Think of something you do an average of three times a day. Maybe attend class, eat or tweet.
I sure hope catcalling innocent females wouldn’t fall on the list, but by statistical probability, it might be.
I live off campus, and for the past week, I’ve counted up all of the times people have catcalled me during the 0.8 mile bike ride between my apartment and class.
If you add walking around on the weekends to that list, I’ve come up with more than 25 instances of vocal male appreciation of my clothes, legs and general appearance.
That’s an absurdly high number of times I have to reconsider my outfit and my actions: Was I out too late at night? Is my skirt a little too short? Should I take a different route home?
These are things I shouldn’t have to think about, but that give me pause on a daily basis, especially when crossing Nicholson Drive.
There’s something about that road that lends the perfect degree of anonymity to the particular kind of man — and so far it’s been all men — who like to yell at college-aged female commuters.
A couple weeks ago, a man stopped his truck in the middle of Nicholson to comment on my dress. Stopped traffic.
He felt the need, with everyone else flowing around him at 35 mph, to disrupt morning rush hour and whoop at me. I wasn’t in the middle of the road, hadn’t cut him off and wasn’t flipping him the bird.
Yet.
So he had no reason other than my presence to call me out.
This kind of thing doesn’t happen quite as often on campus, unless I’m on Highland Road. Then it’s fair game for all the pickup truck-driving freshmen with some sort of newly realized freedom or who, out of camaraderie, feel it’s necessary to loudly point out my legs.
Other females have noticed this as well.
Speaking to friends, I’ve heard most horror stories happen at night, with a truck slowing down to ask a girl for her number or inviting her to a party.
These stories don’t end with a thumbs up from the callee as she offers up her digits, so I don’t understand what’s in it for the caller.
Instead of chasing success, maybe the appeal of it comes from some twisted adult version of kindergarten recess, when boys and girls used to chase each other across playgrounds for a kiss on the cheek or a fake wedding ceremony.
Then society got a grip on itself and taught girls their proper gender roles while it showed boys success only came after chasing what they wanted at any cost.
Now the go-getter mentality manifests itself in creepy comments tossed to women out of car windows.
A term to better replace females might be objects, since that’s how a catcaller treats the person they compliment.
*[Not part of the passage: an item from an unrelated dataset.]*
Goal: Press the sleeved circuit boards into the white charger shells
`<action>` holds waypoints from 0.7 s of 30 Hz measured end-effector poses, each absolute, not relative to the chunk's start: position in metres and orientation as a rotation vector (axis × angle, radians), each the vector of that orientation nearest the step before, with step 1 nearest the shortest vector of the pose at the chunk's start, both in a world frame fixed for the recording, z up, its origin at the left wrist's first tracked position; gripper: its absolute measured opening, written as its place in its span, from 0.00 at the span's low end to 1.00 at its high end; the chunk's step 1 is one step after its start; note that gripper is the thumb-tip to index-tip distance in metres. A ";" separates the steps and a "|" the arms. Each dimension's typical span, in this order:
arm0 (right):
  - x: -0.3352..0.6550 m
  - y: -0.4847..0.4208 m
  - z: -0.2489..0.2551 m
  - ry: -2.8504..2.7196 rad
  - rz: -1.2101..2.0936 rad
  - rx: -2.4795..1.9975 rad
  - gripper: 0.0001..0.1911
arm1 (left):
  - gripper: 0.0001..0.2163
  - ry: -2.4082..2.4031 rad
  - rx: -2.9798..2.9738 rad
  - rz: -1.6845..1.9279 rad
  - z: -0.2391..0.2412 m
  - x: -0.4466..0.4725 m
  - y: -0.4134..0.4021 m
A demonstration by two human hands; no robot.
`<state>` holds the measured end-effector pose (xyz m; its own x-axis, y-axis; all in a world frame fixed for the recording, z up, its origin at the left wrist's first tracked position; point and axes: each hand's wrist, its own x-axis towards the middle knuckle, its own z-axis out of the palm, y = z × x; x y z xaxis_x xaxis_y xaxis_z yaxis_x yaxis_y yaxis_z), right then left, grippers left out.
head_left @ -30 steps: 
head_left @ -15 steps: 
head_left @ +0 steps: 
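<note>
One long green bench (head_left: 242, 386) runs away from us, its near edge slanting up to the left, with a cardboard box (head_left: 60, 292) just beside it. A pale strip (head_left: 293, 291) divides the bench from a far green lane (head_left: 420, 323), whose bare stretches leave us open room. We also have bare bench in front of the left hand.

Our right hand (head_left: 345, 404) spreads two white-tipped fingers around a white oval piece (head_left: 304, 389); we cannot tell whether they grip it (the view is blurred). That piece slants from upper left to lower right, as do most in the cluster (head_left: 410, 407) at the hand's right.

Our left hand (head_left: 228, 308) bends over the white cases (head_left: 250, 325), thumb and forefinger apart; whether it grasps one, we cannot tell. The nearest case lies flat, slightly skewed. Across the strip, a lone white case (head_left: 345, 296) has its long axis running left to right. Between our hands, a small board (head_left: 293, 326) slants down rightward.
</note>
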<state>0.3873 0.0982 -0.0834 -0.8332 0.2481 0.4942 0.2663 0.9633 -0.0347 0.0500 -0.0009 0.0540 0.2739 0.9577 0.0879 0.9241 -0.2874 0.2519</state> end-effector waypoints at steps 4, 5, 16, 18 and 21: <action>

This is what’s really most demeaning about catcalling. It’s the assumption that I want to know men think I look good, that I am something placed on their daily commute for pleasure.
I’m not a tree with flowers on it or a particularly nice mansion. I don’t exist for the enjoyment of others, and neither does anyone else on the planet.
So before you think someone deserves shouted praise from a road about their looks, consider the fact that they may take down your license plate number and track you down.
But that would be threatening, and I’m supposed to be a delicate, objectified little flower.
So no need to worry.
Megan Dunbar is a 20-year-old English senior from Greenville, S.C.